Xenorophid fossils are only known from the Southeast United States, being mostly found around the Charleston Embayment and absent from other well-sampled areas. This group is also relatively short-lived, only living for about 7 million years during the Oligocene. This both suggests that this family was an rapid and endemic radiation when odontocetes as a whole was first starting to diversify. Additionally, many xenorophid species coexisted with one another, suggesting a degree of niche partitioning among them.

===Diet and feeding===

Members of Xenorophidae were quite diverse in terms of their ecology. Ashleycetus represents a generalist predator, possessing a wide snout and closely spaced teeth. Other genera such as Albertocetus, Cotylocara, and Echovenator used their senory capabilities in echolocation to catch prey with their longirostrine jaws. Inermorostrum is unusual for possessing toothless jaws, suggesting it was a suction feeder of small soft-bodied prey like squid, benthic invertebrates, and fish.

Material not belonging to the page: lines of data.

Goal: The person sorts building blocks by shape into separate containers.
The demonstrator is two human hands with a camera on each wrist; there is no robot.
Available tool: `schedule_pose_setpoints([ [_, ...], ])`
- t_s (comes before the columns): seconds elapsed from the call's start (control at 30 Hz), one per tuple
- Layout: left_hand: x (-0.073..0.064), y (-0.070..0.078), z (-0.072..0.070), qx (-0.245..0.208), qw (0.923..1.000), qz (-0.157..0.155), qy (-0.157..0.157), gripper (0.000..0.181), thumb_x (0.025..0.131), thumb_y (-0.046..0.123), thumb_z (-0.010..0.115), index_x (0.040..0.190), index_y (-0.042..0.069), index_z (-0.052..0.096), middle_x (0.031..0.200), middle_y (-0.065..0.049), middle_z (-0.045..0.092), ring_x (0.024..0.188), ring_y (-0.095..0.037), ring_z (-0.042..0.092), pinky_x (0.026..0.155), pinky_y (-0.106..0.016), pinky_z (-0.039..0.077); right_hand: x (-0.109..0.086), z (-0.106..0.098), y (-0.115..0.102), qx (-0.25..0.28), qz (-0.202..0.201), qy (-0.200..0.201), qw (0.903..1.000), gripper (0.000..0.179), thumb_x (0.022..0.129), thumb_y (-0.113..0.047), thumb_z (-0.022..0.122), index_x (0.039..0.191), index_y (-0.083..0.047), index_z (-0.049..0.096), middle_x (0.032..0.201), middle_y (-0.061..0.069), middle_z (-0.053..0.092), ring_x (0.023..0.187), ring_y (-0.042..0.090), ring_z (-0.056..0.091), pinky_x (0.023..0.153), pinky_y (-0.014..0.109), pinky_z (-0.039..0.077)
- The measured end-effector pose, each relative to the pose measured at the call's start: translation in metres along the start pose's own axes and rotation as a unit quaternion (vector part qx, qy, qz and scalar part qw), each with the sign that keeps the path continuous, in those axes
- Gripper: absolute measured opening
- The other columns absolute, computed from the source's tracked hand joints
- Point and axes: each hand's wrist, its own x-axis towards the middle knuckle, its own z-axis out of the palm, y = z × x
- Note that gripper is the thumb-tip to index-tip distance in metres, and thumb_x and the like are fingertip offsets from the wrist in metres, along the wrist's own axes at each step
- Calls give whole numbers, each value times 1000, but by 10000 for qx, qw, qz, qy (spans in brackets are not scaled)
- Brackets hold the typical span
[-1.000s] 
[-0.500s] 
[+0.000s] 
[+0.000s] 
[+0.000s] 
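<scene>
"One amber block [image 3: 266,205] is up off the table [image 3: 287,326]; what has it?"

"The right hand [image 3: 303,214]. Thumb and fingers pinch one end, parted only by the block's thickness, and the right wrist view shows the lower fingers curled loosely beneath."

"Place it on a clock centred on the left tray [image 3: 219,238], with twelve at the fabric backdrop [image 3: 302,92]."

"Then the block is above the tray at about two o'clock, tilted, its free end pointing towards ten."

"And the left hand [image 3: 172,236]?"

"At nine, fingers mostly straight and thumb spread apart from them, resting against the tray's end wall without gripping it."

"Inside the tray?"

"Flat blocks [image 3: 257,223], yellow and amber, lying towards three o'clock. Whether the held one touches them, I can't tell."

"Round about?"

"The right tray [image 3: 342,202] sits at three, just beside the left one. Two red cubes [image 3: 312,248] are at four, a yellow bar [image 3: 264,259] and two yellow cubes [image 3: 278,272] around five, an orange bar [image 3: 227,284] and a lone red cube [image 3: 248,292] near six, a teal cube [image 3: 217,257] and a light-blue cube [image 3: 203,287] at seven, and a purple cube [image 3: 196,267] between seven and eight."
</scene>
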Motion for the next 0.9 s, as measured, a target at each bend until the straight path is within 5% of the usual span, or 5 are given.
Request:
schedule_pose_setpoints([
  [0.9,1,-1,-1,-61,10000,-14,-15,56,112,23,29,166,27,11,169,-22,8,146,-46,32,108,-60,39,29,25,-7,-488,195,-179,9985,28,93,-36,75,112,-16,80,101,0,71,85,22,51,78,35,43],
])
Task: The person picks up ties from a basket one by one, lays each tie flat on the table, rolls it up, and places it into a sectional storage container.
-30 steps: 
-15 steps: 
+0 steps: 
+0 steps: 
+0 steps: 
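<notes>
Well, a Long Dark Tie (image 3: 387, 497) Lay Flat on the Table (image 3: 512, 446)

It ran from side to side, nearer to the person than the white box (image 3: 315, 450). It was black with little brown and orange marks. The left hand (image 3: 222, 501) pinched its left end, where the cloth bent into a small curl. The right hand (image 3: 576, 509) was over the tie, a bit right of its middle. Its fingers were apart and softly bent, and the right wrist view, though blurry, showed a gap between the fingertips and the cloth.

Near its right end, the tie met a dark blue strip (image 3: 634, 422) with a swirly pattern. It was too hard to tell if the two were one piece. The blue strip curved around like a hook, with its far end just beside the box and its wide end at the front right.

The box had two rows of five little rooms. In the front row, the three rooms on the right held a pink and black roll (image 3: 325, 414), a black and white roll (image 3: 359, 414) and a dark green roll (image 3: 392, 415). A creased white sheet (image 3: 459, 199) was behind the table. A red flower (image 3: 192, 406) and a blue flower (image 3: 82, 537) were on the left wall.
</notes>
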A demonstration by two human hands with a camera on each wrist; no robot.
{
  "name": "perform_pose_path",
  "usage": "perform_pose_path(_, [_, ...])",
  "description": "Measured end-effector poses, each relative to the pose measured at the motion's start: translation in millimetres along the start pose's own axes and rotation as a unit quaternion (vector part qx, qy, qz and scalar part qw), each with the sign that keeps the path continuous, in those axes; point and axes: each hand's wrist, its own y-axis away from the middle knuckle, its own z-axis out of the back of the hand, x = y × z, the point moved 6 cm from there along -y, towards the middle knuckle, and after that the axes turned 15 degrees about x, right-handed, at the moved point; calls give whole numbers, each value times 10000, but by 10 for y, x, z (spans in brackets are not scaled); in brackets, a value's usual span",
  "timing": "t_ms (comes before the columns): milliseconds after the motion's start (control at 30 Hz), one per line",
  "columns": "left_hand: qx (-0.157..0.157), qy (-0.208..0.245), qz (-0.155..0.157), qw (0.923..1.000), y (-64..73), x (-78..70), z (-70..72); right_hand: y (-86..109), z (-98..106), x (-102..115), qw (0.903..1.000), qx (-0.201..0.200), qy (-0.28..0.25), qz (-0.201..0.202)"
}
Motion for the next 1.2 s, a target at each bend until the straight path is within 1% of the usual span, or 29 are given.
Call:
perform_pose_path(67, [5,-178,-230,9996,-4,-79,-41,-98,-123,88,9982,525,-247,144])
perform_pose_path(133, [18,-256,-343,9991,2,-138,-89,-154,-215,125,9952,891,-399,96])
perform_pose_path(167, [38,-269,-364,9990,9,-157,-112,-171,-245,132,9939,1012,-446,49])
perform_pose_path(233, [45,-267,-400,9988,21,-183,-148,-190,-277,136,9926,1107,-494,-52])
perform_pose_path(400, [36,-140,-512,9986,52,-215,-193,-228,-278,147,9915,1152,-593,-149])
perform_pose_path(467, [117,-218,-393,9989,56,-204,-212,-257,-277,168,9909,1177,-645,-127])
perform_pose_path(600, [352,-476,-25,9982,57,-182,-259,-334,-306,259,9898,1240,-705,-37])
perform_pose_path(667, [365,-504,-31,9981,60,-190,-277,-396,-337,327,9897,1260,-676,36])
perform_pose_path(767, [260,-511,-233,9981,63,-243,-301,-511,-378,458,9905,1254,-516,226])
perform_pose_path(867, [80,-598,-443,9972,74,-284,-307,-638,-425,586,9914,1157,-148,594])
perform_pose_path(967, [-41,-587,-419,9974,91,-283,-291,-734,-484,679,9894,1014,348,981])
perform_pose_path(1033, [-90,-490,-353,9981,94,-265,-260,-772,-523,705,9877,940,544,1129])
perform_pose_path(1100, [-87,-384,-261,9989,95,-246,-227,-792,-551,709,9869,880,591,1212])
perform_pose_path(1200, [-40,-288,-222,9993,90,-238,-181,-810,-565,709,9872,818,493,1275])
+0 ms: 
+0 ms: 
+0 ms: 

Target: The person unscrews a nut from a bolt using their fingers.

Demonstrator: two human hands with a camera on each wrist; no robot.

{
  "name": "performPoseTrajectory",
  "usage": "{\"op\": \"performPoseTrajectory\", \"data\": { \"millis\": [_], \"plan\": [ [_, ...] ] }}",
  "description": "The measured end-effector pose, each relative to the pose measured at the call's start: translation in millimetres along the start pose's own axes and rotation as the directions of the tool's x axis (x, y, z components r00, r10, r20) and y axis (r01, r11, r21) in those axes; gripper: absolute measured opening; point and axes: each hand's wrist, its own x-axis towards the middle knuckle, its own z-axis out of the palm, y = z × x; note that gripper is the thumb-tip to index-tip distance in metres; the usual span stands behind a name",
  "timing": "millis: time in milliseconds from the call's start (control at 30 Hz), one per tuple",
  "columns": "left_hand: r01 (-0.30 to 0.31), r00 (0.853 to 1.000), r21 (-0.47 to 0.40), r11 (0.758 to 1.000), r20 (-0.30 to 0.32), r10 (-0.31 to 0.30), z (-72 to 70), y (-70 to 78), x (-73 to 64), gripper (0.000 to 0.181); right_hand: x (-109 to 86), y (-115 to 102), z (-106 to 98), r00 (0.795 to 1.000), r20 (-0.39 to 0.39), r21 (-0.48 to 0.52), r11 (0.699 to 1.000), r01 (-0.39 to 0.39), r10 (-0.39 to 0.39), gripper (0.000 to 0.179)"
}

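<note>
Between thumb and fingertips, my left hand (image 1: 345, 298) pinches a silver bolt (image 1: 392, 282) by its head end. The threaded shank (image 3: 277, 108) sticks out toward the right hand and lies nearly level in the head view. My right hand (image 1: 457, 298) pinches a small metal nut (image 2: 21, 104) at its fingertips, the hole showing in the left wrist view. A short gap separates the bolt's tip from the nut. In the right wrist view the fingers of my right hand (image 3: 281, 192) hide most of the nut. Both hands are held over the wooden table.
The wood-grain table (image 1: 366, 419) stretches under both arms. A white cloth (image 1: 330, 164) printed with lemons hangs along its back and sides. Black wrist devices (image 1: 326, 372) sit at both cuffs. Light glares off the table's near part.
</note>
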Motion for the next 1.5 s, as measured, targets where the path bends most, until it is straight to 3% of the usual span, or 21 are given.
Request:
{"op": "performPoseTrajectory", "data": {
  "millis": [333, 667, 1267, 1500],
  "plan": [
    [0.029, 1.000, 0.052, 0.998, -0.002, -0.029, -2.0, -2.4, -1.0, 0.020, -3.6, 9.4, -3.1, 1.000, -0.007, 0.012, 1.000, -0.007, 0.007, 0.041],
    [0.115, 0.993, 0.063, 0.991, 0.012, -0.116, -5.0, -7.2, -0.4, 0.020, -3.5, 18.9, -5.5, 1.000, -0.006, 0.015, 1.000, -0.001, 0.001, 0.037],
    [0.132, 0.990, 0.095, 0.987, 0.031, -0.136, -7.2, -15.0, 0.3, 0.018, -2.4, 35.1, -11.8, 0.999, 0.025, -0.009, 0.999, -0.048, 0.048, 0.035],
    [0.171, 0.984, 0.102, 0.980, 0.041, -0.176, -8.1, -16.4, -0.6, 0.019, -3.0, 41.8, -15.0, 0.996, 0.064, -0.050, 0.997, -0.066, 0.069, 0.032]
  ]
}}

Tooth wear patterns on different specimens of Xenorophus show that their diet was varied. Two other specimens also preserved missing teeth, suggesting that they were hunting large, risky prey or fighting one another.

===Social behavior===

It has been hypothesized that the high degree of sensory abilities and advanced cognitive traits of Albertocetus, due to its elevated encephalization, suggest it may have engaged in complex social behaviors like group hunting and schooling.